**Problem:**
Within this listing, how many lines include the word "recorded"? Only the number should be given.

**Supplied data:**
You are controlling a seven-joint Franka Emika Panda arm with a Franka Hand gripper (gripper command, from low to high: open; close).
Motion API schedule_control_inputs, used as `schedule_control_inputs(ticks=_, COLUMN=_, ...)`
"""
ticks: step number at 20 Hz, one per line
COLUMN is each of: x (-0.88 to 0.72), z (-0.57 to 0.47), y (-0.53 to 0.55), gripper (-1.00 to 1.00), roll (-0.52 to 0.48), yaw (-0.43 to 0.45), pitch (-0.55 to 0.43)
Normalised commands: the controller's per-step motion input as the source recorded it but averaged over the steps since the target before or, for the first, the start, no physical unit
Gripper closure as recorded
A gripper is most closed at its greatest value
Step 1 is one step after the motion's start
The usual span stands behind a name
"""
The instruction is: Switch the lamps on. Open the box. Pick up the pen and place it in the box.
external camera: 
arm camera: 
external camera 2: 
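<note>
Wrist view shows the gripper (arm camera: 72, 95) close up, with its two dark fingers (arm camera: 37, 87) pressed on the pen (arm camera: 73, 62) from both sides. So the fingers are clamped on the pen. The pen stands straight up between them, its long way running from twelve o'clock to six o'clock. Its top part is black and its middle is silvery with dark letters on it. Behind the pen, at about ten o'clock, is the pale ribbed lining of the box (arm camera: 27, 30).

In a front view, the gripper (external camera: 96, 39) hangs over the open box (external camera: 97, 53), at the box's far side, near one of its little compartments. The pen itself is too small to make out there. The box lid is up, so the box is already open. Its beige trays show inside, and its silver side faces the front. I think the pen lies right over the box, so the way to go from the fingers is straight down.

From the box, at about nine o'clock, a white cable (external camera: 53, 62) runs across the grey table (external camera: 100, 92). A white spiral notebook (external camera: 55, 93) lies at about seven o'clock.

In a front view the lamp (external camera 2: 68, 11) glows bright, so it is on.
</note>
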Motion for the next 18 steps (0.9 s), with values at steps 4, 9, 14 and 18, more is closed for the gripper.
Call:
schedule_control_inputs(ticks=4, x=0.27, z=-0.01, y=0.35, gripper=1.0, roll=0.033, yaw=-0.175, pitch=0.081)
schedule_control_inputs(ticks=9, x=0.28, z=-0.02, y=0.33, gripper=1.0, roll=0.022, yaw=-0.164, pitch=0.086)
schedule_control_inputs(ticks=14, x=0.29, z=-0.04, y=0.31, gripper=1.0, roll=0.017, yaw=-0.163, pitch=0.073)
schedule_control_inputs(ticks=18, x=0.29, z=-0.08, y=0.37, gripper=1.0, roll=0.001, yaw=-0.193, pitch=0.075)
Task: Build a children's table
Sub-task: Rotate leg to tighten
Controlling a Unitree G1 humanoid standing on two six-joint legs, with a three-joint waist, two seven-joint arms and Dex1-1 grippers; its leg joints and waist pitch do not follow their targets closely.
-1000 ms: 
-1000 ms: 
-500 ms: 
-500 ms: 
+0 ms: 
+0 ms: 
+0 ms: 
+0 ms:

**Task answer:**
2